● Task details
Below are the records; give again exactly the line with "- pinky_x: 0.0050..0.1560", the line with "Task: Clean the", and each line that lies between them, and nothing besides.

● Records provided
=== Section Start ===

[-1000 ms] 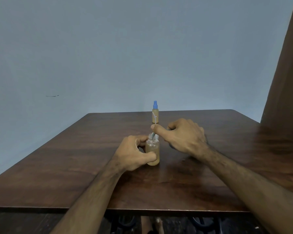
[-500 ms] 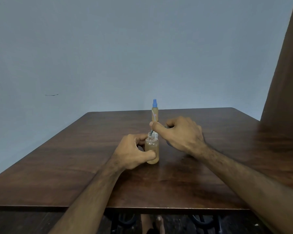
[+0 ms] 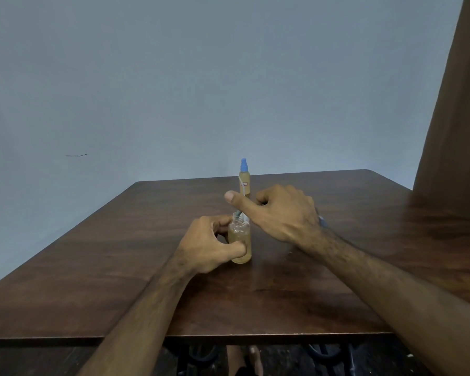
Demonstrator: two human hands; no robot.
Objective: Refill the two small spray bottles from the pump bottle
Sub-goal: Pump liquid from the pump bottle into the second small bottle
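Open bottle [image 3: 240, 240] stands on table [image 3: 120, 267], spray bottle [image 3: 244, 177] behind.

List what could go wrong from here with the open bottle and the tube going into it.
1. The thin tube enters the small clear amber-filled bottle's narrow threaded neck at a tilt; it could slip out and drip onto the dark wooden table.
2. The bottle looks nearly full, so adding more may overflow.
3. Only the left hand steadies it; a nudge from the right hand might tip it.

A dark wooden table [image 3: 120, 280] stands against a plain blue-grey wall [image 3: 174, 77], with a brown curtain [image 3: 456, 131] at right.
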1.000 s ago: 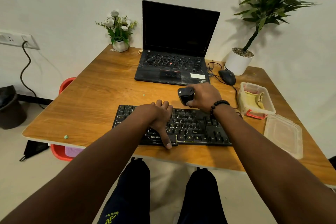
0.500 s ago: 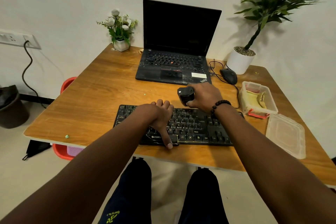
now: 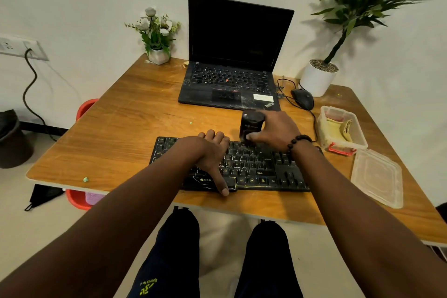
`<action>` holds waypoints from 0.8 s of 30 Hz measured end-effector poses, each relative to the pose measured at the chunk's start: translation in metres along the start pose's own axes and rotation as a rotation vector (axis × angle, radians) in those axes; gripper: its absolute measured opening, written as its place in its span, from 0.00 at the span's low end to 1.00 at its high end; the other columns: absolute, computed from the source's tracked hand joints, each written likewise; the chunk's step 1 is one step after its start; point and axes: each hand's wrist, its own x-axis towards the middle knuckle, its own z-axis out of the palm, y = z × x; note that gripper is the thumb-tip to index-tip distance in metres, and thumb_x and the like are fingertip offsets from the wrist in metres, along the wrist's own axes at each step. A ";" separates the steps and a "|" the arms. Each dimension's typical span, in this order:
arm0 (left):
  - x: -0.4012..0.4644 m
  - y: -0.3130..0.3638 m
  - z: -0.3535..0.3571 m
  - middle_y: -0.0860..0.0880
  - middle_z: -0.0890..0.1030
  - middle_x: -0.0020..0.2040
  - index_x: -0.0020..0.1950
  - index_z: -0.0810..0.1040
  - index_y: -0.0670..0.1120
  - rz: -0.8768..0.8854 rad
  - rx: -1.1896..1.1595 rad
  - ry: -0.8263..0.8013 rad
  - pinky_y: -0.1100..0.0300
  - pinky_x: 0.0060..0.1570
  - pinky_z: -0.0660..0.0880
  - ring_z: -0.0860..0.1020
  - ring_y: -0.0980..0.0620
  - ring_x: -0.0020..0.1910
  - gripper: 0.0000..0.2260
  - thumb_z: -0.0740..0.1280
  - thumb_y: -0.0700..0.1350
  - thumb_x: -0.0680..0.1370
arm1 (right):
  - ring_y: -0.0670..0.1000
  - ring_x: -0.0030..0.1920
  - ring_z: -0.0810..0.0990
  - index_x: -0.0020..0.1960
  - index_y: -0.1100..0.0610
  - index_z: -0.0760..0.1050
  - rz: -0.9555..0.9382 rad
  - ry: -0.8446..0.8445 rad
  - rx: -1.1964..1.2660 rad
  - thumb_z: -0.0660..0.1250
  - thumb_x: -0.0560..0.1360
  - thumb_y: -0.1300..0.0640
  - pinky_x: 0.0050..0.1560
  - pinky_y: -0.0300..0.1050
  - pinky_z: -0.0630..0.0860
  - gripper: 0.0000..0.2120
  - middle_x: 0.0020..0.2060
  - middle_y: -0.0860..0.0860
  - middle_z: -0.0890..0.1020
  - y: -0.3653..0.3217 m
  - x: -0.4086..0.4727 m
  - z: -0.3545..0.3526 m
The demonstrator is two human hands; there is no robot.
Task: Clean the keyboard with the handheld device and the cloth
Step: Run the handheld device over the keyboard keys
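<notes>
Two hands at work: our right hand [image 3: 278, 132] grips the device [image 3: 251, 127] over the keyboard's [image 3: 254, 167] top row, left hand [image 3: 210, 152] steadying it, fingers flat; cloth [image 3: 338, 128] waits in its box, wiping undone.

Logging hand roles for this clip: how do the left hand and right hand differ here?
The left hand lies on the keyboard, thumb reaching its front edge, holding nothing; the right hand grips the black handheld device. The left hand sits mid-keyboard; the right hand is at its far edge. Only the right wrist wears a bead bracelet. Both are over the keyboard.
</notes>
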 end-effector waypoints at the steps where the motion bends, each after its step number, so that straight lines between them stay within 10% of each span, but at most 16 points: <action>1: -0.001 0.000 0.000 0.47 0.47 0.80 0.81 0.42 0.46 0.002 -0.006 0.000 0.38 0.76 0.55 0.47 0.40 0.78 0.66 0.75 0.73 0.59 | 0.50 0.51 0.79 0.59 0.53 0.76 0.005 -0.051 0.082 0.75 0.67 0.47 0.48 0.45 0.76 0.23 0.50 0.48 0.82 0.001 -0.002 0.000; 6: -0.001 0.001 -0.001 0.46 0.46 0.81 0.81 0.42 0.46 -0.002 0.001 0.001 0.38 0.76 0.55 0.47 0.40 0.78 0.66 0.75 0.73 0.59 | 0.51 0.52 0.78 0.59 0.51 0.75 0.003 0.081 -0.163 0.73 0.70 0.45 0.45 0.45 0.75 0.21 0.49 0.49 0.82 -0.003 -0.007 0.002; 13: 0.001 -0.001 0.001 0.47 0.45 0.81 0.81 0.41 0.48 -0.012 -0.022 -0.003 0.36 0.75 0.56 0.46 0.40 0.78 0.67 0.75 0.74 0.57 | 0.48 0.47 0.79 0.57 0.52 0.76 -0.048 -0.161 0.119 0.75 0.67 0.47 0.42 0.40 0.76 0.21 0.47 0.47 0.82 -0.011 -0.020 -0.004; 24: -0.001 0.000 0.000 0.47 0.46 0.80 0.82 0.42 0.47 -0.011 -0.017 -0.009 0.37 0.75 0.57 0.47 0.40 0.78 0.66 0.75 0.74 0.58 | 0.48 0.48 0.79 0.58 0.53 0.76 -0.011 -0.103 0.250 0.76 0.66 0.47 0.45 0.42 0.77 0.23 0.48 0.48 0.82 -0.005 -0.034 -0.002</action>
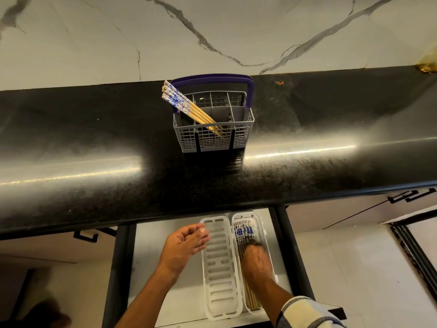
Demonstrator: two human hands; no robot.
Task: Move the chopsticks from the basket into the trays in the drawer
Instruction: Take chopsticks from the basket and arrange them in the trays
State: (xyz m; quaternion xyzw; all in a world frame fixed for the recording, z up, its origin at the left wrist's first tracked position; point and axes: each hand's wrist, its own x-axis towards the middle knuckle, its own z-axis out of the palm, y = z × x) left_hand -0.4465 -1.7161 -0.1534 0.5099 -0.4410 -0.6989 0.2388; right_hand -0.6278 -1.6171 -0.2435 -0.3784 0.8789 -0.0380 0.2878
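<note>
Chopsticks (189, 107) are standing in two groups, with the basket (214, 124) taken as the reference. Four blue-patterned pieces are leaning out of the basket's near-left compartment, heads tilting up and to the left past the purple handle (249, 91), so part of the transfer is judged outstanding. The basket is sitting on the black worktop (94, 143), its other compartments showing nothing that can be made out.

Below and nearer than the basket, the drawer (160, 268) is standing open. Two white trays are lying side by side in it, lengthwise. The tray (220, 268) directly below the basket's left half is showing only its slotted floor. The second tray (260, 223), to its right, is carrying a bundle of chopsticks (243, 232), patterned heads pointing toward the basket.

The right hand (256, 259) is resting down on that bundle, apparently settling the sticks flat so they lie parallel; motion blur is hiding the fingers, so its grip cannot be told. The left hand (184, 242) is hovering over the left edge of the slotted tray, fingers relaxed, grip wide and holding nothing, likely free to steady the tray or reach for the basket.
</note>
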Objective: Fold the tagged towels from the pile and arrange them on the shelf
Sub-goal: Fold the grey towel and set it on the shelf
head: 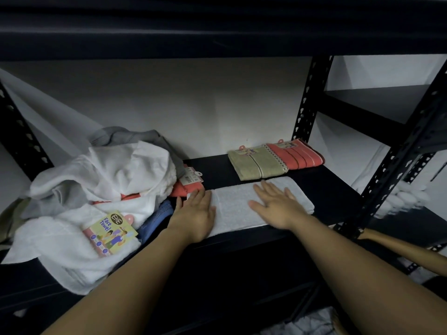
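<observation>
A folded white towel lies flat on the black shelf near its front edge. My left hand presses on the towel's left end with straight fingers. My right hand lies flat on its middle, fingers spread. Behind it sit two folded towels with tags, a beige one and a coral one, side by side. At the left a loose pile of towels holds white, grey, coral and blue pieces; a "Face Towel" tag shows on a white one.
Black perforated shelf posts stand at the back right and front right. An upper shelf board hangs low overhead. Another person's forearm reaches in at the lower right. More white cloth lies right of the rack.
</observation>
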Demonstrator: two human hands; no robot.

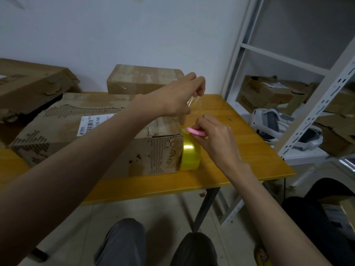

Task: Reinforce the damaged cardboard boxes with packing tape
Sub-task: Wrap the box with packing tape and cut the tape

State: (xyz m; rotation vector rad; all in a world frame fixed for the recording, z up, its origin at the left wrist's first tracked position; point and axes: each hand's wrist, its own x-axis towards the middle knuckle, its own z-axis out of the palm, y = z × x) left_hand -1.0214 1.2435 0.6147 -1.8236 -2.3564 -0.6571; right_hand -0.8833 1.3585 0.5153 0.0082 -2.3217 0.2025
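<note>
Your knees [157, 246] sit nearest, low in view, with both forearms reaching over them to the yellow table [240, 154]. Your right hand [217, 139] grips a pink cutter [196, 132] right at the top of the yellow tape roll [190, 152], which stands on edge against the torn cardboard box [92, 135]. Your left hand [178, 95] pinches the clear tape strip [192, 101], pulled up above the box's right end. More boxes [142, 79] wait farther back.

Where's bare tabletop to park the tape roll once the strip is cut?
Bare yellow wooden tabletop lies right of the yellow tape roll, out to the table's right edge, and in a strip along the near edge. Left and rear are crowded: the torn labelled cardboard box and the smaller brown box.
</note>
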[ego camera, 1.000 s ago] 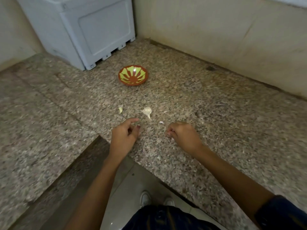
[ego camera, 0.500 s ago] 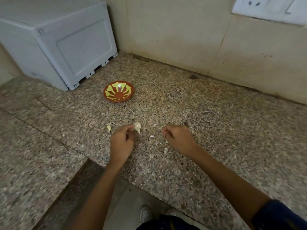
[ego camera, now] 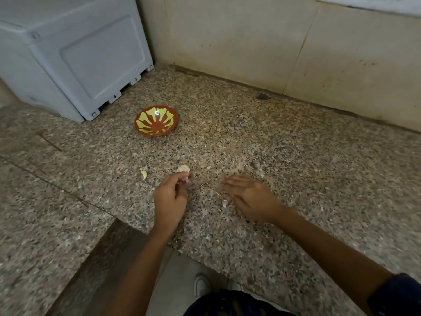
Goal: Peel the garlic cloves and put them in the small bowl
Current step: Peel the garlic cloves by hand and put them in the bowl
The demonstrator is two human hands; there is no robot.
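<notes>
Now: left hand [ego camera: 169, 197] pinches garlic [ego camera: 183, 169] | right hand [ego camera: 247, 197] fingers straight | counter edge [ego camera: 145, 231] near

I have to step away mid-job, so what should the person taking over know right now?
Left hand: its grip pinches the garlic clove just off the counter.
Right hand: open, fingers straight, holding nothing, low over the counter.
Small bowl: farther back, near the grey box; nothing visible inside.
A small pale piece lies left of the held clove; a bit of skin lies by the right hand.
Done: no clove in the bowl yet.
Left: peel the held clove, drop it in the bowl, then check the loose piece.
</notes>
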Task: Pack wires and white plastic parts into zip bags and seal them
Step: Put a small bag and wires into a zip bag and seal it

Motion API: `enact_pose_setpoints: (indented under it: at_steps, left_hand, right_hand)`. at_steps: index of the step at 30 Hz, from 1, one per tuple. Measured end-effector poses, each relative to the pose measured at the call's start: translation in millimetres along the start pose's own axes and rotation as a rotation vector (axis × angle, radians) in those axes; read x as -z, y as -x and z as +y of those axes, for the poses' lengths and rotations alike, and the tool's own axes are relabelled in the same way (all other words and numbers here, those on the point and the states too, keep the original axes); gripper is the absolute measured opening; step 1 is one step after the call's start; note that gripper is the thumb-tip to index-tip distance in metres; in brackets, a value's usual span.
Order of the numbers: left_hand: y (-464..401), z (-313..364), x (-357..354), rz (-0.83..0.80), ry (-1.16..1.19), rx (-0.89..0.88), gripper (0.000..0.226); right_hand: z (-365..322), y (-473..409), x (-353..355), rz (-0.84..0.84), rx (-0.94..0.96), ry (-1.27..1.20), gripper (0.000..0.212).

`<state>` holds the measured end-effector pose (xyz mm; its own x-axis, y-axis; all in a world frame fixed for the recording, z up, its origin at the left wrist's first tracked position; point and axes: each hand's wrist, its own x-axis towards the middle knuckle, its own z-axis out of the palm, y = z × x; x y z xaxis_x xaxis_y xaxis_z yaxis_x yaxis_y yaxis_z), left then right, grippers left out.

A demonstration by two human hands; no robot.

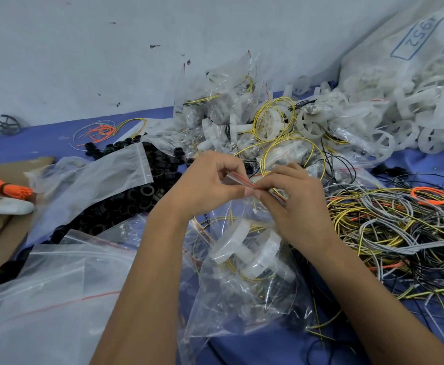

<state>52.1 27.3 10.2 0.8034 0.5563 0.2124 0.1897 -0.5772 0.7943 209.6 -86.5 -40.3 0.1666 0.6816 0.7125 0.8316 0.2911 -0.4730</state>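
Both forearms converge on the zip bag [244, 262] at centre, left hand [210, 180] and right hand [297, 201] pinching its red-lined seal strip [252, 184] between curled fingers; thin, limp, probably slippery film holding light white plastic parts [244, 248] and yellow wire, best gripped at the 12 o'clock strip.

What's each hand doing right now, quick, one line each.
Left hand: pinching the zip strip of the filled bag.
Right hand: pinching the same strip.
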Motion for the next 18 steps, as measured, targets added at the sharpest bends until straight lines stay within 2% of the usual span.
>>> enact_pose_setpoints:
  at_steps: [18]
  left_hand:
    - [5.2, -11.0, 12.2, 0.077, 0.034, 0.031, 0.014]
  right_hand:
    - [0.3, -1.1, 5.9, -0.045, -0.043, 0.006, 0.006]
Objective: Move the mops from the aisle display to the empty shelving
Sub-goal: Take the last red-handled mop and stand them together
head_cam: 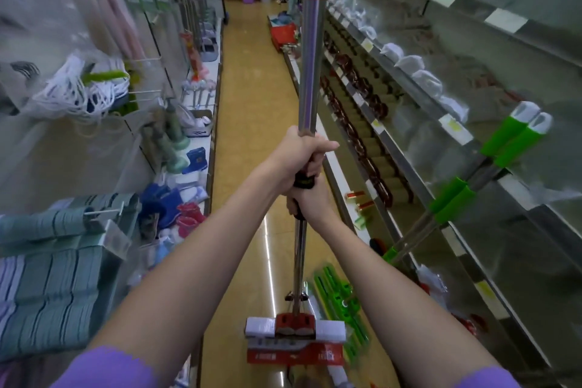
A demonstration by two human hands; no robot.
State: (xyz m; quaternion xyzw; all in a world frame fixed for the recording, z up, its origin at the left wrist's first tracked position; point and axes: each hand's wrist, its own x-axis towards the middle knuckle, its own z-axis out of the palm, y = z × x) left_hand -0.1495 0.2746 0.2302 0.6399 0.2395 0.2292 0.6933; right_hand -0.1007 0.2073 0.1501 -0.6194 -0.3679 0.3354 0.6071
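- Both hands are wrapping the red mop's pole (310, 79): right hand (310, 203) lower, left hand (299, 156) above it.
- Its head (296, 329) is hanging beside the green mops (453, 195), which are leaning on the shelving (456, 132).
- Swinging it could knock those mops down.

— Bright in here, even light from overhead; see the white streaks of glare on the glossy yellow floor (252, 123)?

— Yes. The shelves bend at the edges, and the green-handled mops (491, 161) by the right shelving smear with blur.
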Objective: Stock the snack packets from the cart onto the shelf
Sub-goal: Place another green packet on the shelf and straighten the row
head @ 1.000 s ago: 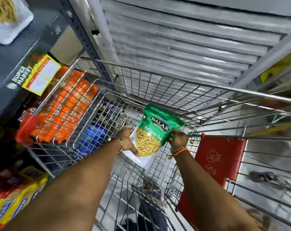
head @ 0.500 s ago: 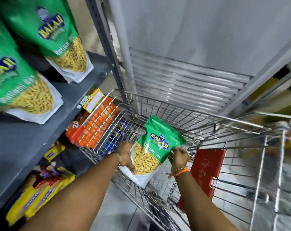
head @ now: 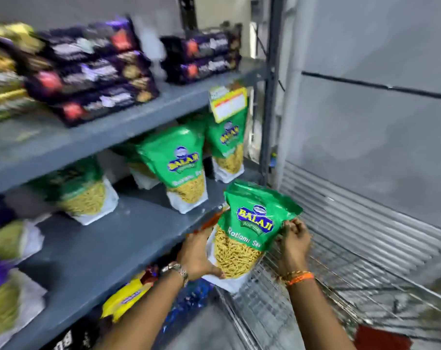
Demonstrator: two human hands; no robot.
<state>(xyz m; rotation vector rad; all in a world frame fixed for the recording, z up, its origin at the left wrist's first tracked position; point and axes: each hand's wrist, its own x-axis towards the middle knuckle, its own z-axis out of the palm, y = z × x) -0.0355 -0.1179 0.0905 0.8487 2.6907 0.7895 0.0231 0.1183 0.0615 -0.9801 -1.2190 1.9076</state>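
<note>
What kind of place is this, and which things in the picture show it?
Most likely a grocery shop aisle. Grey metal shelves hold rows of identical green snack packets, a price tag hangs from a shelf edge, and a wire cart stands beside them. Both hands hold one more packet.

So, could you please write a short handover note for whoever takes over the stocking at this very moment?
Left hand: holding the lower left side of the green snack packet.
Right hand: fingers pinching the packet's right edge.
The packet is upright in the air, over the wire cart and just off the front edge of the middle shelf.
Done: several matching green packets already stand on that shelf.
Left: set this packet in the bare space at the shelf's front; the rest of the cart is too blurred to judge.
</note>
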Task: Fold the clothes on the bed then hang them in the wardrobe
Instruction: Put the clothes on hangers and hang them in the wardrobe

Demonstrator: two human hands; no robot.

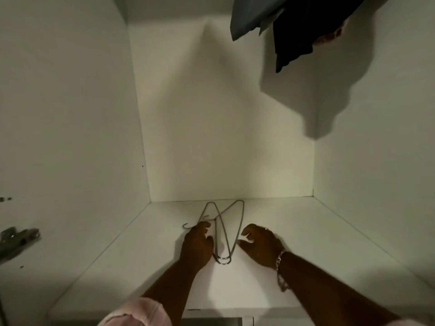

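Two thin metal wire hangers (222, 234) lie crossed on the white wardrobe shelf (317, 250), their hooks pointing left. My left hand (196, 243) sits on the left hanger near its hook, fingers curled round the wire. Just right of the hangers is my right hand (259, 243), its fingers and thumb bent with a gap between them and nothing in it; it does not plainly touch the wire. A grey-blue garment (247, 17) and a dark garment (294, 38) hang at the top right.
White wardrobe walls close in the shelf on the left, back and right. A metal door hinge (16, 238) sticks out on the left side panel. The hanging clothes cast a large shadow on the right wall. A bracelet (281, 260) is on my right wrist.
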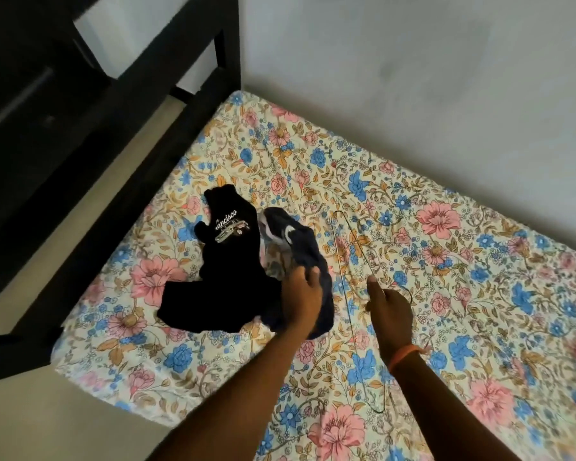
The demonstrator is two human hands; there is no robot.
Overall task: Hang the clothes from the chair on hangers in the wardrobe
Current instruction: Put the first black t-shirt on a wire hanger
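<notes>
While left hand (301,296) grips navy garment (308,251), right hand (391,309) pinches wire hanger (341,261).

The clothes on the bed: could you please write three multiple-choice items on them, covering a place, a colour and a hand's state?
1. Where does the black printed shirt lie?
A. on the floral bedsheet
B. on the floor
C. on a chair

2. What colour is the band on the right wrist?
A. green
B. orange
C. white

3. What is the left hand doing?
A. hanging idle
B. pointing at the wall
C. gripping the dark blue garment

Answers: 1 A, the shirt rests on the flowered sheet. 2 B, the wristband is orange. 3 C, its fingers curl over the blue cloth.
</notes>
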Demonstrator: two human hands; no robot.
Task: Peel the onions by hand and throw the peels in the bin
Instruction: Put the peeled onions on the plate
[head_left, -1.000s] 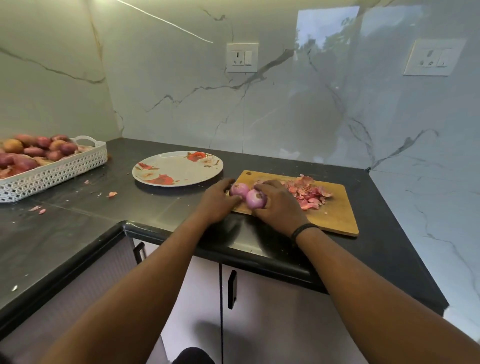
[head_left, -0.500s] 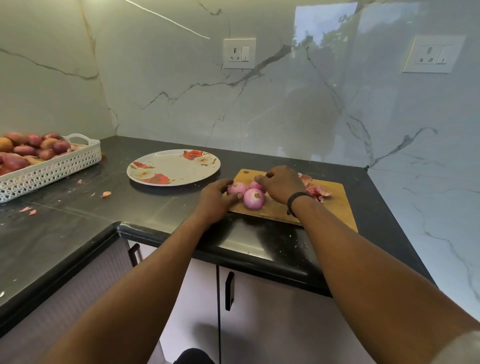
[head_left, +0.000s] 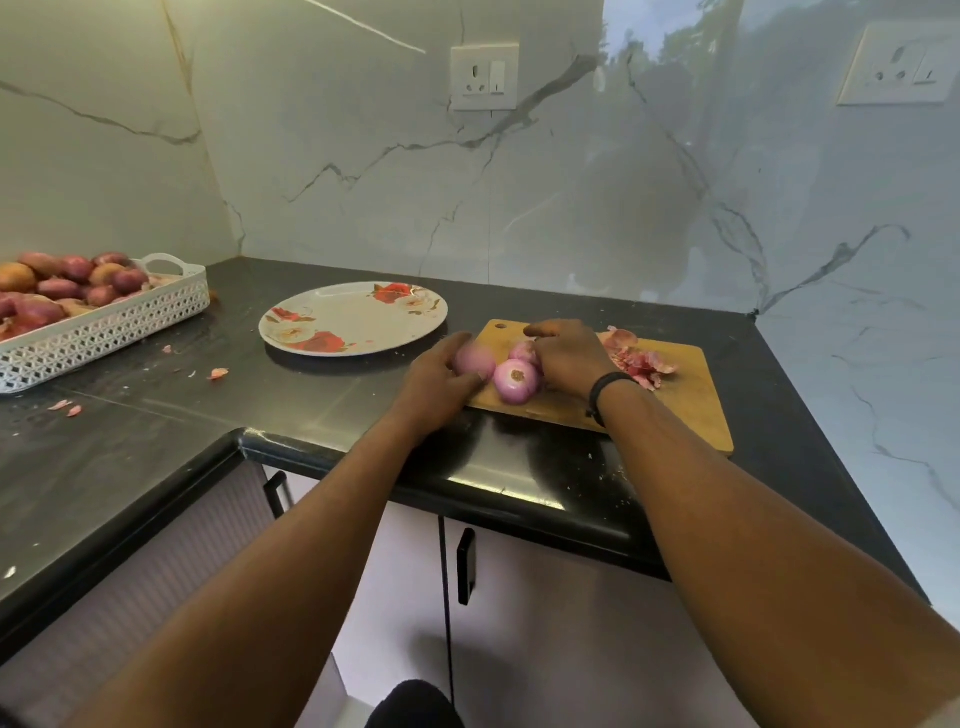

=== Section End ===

● Exercise result
  - pinky_x: 0.0050..0.1560
  - pinky_y: -0.0300..0.1050
  - pinky_z: -0.0630..0.0860
  - gripper: 0.0000..0.2120
  - middle_x: 0.0020..0.2060
  - middle_y: -0.0860..0.0860
  - middle_z: -0.0890..0.1020
  - y: -0.3653..0.3217 m
  - x: -0.4086..0.4727 m
  - z: -0.3545..0.3526 m
The demonstrator is two human hands; there is no robot.
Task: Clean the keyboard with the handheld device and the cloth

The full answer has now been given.